Without action, water shortages will lead to less food production, food shortages and price hikes, according to the California Farm Water Coalition.
Almost the entirety of California is currently classified as undergoing a severe or extreme drought, according to May data released by the National Drought Mitigation Center at the University of Nebraska-Lincoln. Without action, the California Farm Water Coalition says that these water shortages will lead to less food at grocery stores.
The California Farm Water Coalition is a nonprofit, educational organization that provides fact-based information on farm water issues to the public. According to the organization, the water shortages that continue to plague California are increasingly affecting the number of acres devoted to growing much of the nation's fresh food.
As reported by the Associated Press, farmers in central California will be getting little to no water again this year from a key water system amid the current drought.The Bureau of Reclamation recently said that it will not be able to provide some farmers with water from the Central Valley Project, a vast system of dams, reservoirs and canals that it oversees in the state. That means farmers in the agricultural region that produces much of the country's fruits, nuts and vegetables will again need to find other water sources — or leave land idle as many have done in recent years.
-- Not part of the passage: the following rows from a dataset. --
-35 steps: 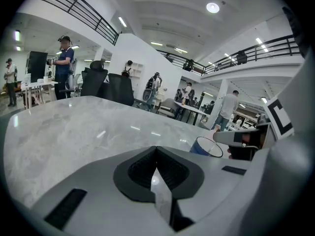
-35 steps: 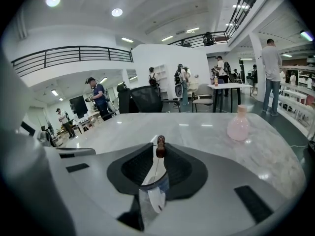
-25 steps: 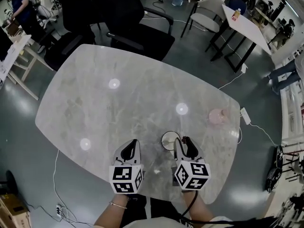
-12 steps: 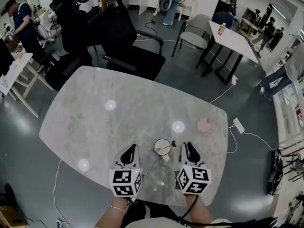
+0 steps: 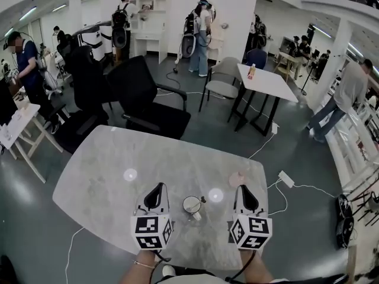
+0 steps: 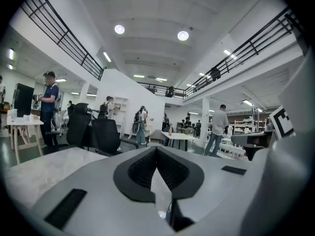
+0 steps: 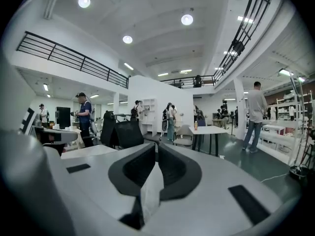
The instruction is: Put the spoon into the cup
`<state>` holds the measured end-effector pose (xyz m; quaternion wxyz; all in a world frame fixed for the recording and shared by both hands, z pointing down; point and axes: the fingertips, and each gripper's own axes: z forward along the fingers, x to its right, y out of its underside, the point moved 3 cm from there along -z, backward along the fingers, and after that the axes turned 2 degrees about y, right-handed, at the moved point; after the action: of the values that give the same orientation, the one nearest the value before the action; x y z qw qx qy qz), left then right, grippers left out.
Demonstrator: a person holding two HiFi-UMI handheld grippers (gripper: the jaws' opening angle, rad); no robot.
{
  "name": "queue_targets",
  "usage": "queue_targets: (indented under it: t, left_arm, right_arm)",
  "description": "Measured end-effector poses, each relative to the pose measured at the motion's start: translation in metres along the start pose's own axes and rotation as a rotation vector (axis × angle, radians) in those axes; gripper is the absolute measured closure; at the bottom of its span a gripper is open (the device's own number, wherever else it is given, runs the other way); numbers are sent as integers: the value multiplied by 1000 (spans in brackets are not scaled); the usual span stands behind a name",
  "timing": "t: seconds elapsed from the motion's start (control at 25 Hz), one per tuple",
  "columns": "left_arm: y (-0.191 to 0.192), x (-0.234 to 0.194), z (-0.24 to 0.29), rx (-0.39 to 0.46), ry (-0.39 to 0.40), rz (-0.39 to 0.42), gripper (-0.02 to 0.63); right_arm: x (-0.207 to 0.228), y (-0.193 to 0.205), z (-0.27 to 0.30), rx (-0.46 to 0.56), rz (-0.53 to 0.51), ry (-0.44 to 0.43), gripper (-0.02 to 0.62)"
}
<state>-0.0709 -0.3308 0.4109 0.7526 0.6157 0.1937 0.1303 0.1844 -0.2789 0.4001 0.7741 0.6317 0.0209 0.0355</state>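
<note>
The cup (image 5: 190, 205) stands on the marble table (image 5: 100, 176) near its front edge, between my two grippers. The spoon (image 5: 201, 200) rests in it, its handle leaning over the rim. My left gripper (image 5: 158, 187) hangs above the table left of the cup, jaws together and empty; the left gripper view shows its tips (image 6: 156, 149) meeting. My right gripper (image 5: 243, 189) hangs right of the cup, clear of it. Its jaws are closing, nearly together, with nothing between them (image 7: 156, 147).
A small pink dish (image 5: 238, 178) sits on the table behind the right gripper. Black office chairs (image 5: 145, 99) stand at the far edge. A white table (image 5: 266, 81) and several people stand farther off. A cable and power strip (image 5: 286, 178) lie on the floor at right.
Both grippers have risen from the table, and the view has tilted up to show the room. The right gripper drew back from the cup and its jaws closed.
</note>
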Motion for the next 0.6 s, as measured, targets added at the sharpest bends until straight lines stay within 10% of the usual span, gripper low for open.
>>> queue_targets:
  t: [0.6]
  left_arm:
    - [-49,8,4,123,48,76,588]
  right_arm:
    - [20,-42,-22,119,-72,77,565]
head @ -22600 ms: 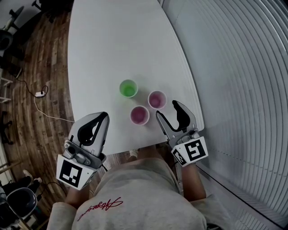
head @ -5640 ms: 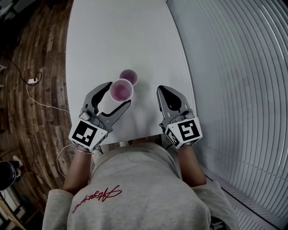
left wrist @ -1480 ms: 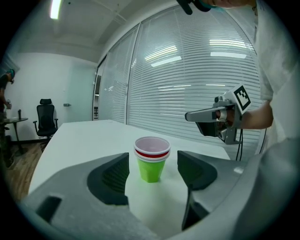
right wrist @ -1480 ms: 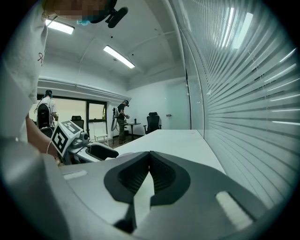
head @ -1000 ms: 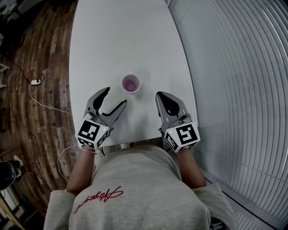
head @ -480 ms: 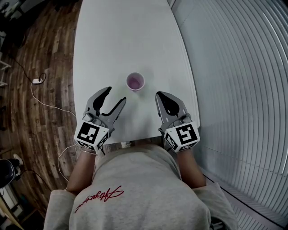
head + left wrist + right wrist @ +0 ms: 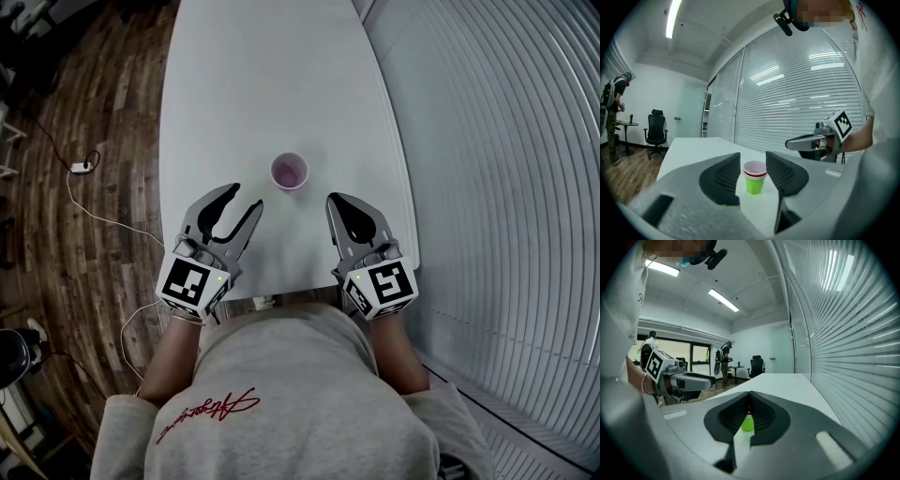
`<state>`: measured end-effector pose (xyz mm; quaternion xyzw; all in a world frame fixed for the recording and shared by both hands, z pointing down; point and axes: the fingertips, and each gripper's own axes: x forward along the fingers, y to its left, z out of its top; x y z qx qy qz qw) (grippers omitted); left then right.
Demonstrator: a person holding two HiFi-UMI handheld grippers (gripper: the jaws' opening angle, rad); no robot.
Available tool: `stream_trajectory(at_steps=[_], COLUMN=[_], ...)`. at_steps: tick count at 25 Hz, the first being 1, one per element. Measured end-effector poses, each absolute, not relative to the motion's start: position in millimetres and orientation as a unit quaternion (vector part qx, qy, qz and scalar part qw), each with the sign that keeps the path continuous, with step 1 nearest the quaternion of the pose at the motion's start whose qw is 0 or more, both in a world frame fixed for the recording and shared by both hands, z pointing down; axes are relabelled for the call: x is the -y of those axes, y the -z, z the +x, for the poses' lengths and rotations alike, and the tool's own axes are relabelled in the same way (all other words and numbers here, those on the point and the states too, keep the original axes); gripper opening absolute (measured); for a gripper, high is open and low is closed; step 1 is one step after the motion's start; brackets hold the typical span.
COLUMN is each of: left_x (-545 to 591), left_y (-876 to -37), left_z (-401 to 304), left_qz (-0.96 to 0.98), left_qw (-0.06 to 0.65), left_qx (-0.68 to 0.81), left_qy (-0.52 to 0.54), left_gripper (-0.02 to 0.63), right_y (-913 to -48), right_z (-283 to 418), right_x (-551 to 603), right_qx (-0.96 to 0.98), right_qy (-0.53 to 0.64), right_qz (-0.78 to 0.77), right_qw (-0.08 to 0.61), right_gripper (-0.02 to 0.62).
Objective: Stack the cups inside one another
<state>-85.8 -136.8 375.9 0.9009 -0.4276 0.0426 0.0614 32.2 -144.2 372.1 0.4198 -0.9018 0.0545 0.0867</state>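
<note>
Just ahead, the cup stack (image 7: 289, 172) stands untouched: left hand-held gripper (image 7: 244, 198) empty, jaws just closing halfway; right hand-held gripper (image 7: 338, 200) closed.

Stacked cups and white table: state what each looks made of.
Nested green and pink cups: probably thin plastic, judging by the smooth, uniformly coloured walls and thin rims. White table: likely matt laminate; the surface is even and seamless, with no grain.

A long white table (image 7: 262, 94) is seen, and a single stack of cups (image 7: 289, 172) is set upright on it, towards its near end. The stack is made up of a green cup (image 7: 754, 183) at the bottom, with pink cups (image 7: 755, 168) nested inside it.
</note>
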Motion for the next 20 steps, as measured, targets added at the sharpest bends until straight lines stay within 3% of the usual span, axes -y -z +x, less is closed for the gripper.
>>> stream_trajectory(at_steps=[20], left_x=[129], left_y=[-372], left_z=[-91], left_qz=[0.894], left_qw=[0.046], left_qx=[0.444], left_qy=[-0.038], left_gripper=[0.055], right_y=[-373], right_z=[25], right_x=[134], right_qx=[0.908], right_qy=[-0.050], right_qz=[0.410], right_qw=[0.073], right_gripper=[-0.003])
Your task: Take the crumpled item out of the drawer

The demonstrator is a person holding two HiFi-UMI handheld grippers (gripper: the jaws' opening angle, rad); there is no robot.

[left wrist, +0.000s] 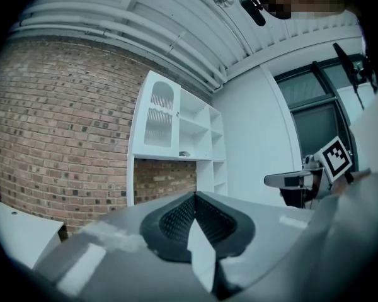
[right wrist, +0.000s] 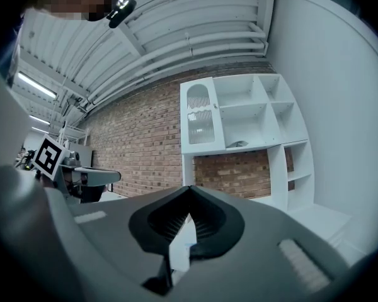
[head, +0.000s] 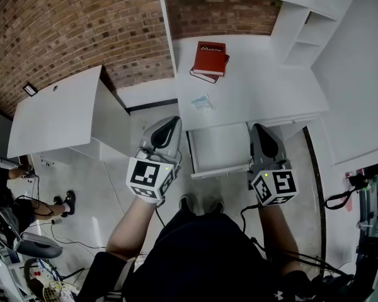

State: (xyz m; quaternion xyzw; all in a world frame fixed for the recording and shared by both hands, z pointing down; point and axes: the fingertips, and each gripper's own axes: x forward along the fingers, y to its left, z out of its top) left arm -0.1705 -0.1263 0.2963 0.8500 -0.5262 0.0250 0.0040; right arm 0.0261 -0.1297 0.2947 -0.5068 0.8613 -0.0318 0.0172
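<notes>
In the head view a small crumpled pale-blue and white item (head: 201, 101) lies on the white desk top (head: 258, 87), above the drawer. The white drawer (head: 218, 148) stands pulled out below the desk edge, and its inside looks bare. My left gripper (head: 172, 122) hovers just left of the drawer, and my right gripper (head: 259, 128) is over its right end. Both point away from me and hold nothing. The left gripper (left wrist: 194, 195) has its jaws shut tip to tip, and so does the right gripper (right wrist: 189, 189). The item and drawer are hidden in both gripper views.
A red book (head: 210, 59) on a second book lies at the back of the desk. White shelves (head: 302, 36) stand at the desk's right, with a brick wall (head: 63, 24) behind. A white table (head: 57, 112) stands to the left. The person's feet (head: 201, 203) are below the drawer front.
</notes>
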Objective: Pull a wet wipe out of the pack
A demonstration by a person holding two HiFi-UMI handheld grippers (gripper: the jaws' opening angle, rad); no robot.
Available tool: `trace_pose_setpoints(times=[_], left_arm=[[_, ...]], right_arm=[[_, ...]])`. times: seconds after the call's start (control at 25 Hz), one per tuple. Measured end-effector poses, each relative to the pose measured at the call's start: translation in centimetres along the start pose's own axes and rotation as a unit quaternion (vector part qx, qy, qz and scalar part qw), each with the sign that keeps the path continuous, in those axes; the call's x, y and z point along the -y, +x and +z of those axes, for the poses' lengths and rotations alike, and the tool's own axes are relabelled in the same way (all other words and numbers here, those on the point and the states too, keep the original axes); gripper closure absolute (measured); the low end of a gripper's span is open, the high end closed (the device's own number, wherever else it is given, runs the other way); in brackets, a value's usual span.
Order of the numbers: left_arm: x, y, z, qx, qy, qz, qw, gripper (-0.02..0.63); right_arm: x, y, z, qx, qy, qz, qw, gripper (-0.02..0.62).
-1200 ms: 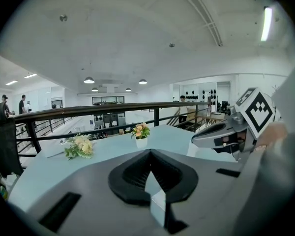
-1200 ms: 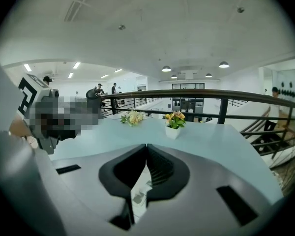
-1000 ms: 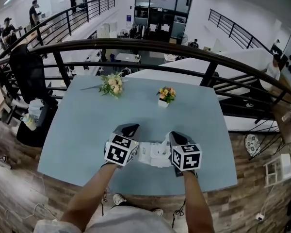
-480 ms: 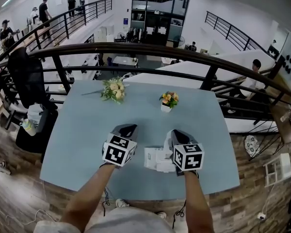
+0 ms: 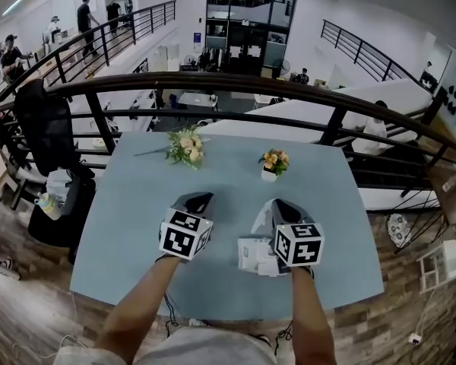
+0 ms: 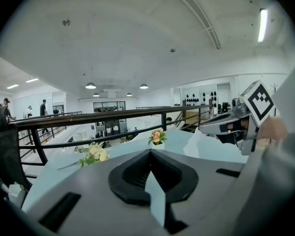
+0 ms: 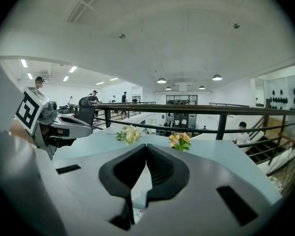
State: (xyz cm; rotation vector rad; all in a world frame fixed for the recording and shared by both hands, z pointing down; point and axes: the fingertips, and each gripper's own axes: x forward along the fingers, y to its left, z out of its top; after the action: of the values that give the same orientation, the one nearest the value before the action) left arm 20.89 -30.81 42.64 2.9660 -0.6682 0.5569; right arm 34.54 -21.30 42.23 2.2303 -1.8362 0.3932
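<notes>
**Wipe pinched in R gripper, pack just below**

R gripper has its jaws closed. A pale wipe hangs from its tips down toward the white pack. The pack is at the near side of the blue table, close beside the R hand. L gripper is apart to the left, jaws together w/ nothing btw them. A flower bunch and a small flower pot are further back.

White wipe and pack, pale blue table, orange flowers.
</notes>
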Motion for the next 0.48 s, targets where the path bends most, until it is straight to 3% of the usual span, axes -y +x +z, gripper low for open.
trace_pose_setpoints(times=[0.48], left_arm=[[-3.6,-1.8,-0.4,0.002,-0.001,0.02,0.9998,0.611]], right_arm=[[-2.6,0.3,3.0,0.041,-0.011,-0.001,0.999,0.586]])
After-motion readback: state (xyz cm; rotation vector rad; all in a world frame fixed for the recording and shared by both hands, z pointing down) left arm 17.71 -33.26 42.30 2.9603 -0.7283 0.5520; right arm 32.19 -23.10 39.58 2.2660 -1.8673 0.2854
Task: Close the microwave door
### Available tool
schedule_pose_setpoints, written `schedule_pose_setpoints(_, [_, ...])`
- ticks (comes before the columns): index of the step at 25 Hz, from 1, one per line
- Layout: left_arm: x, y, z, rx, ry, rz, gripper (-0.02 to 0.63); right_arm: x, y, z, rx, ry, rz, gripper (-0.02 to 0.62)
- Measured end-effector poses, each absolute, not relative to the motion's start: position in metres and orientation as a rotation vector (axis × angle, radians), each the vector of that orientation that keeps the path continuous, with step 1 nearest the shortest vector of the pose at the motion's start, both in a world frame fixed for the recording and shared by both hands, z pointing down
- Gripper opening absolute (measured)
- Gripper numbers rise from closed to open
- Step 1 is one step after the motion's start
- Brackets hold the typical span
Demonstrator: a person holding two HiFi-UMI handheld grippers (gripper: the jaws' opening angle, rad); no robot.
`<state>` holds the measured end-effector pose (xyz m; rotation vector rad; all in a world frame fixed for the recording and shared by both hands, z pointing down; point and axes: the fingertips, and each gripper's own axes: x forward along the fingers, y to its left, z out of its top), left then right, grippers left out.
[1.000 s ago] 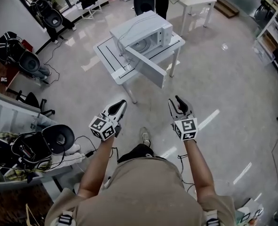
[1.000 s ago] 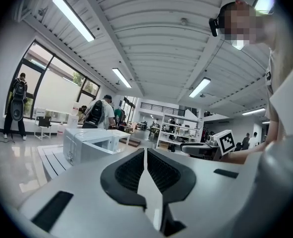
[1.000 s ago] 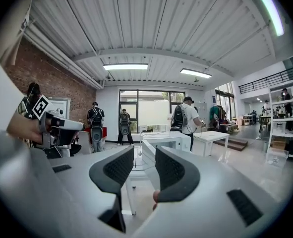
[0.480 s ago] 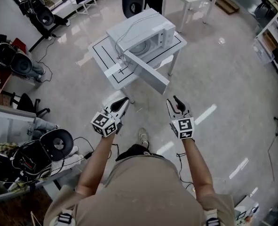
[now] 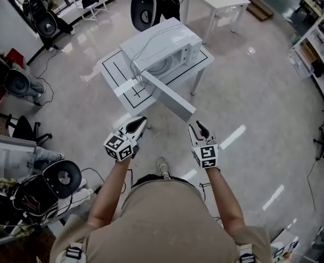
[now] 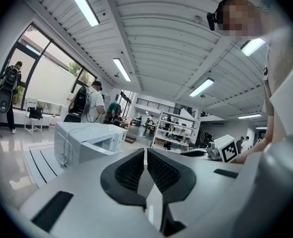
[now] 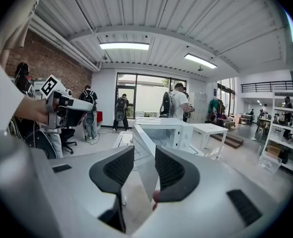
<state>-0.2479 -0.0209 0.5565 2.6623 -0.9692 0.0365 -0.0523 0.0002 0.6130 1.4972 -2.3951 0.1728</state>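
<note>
Microwave door (image 5: 170,98) open — left hand-held gripper (image 5: 141,122) jaws together, empty; right hand-held gripper (image 5: 197,127) slightly parted, empty.

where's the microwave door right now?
Head view, upper centre: microwave door stands open, swung toward the person from the microwave on the white table.

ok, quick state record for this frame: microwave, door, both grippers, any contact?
microwave: white, standing on the white table
door: open, swung out toward the person
left gripper: jaws together, nothing between them, short of the door
right gripper: jaws apart, nothing between them, near the door's free end
contact: none, neither gripper touches the door
task status: door not yet closed
</note>
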Motion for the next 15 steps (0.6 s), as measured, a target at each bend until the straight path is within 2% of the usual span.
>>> schedule_pose_setpoints(15, [-0.248, -0.074, 0.574, 2.684, -0.913, 0.090, 0.008, -0.032, -0.061, 0.684, 1.548, -2.237, 0.254, 0.138])
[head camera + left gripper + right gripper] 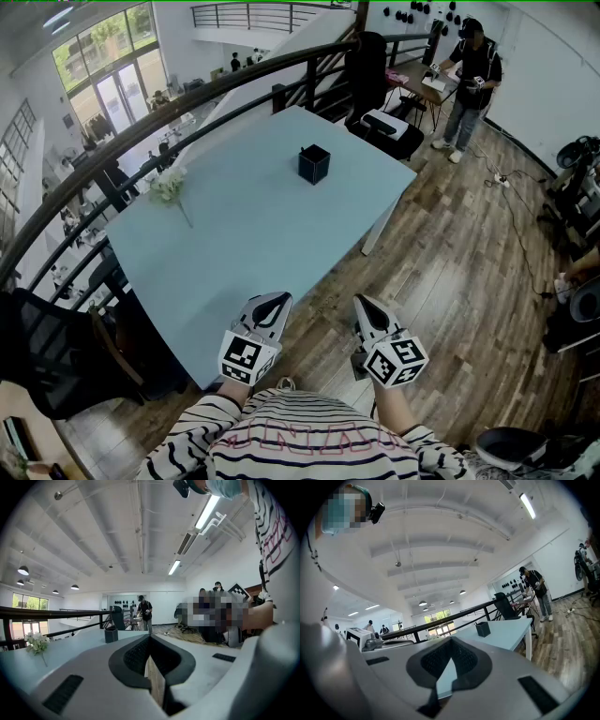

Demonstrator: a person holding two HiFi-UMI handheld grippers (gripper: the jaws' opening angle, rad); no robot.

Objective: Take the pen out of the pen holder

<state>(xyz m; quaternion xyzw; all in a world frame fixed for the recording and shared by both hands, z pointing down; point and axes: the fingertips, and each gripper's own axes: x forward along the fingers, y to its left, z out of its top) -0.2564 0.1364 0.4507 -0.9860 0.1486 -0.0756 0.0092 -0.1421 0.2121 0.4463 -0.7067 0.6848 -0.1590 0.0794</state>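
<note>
— Head view, item one: pen holder [314, 164], dark, square, upright on the far half of the pale blue bench [244, 244]. No pen can be made out above its rim; it is too small to tell.
— Other bench stock?
— One sprig of white flowers [170, 184], left of the holder and well apart from it.
— Claws?
— Left claw [277, 300] and right claw [365, 306] are both closed with nothing between the jaws. They sit side by side over the near bench edge, well apart from the holder.
— Handling advice for the step in hand?
— Judgement only, as the reach is not yet begun. Choose one claw and open it before arrival. Come in over the holder's top, close on the pen's upper end, then lift straight up so the holder neither tips nor drags. The spare claw could steady the holder's wall.
— What does each view add?
— Head view looks down on the holder's top and shows how far the claws are from it. Left gripper view and right gripper view show the holder's side wall only, but they confirm the pads are meeting. Head view also lists a person standing [472, 75] at a far desk.
</note>
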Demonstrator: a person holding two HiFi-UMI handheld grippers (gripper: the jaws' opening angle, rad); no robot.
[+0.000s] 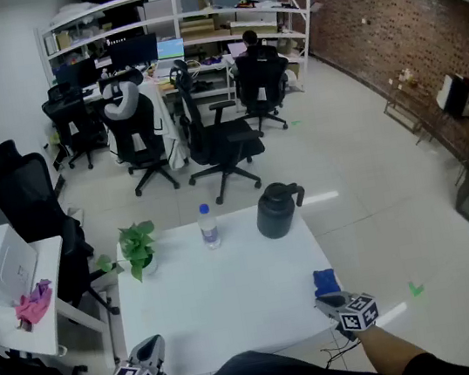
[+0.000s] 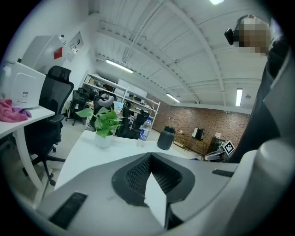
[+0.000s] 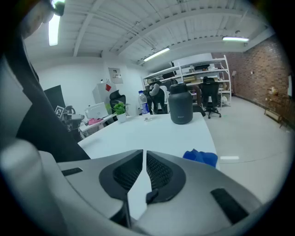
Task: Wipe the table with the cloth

"New estimates are emerging on the number of acres without enough water to grow food, and it doesn't look good," said Mike Wade, executive director of the Sacramento-based California Farm Water Coalition. "We believe the state could see as much as 691,000 acres taken out of production this year, a 75% increase over last year and 151,000 acres more than the previous high in 2015."
Data from the U.S Department of Food and Agriculture shows that 80% of U.S.-produced fruits, nuts and vegetables are grown west of the Rockies.
"It is not an accident that so much of our food supply comes from the West, and in particular California," said Bill Diedrich, president of the California Farm Water Coalition. "California's climate is unique and not replicated in any other state. Most other states have more significant weather extremes, higher altitudes, oppressive humidity and, in some cases, too much water.
"California's Mediterranean climate lends itself to abundant food production. If we abandon that, we're accepting food shortages, higher prices and more imports from foreign countries, many with significantly lower safety standards," continued Diedrich.
Diedrich also explained that California hasn’t adapted to changing weather patterns. "Because more of our precipitation now comes in the form of rain instead of snow, we need to build both small and large storage projects to capture the water when Mother Nature delivers it," he said.
According to the California Farm Water Coalition, to meet future needs, California must invest in additional conservation and recycling ,as well as new supplies that can be stored in reservoirs or groundwater aquifers and moved efficiently to parts of the state where they're needed.
"In addition to lack of storage, our water policy has also failed to adapt and remains mired in outdated science and cumbersome bureaucracy," said Diedrich.
His organization estimates that up to 40% of California's irrigated cropland will receive little or no surface water this year.
"Immediate action is necessary because by the time the grocery shelves are empty, it will be too late," he added.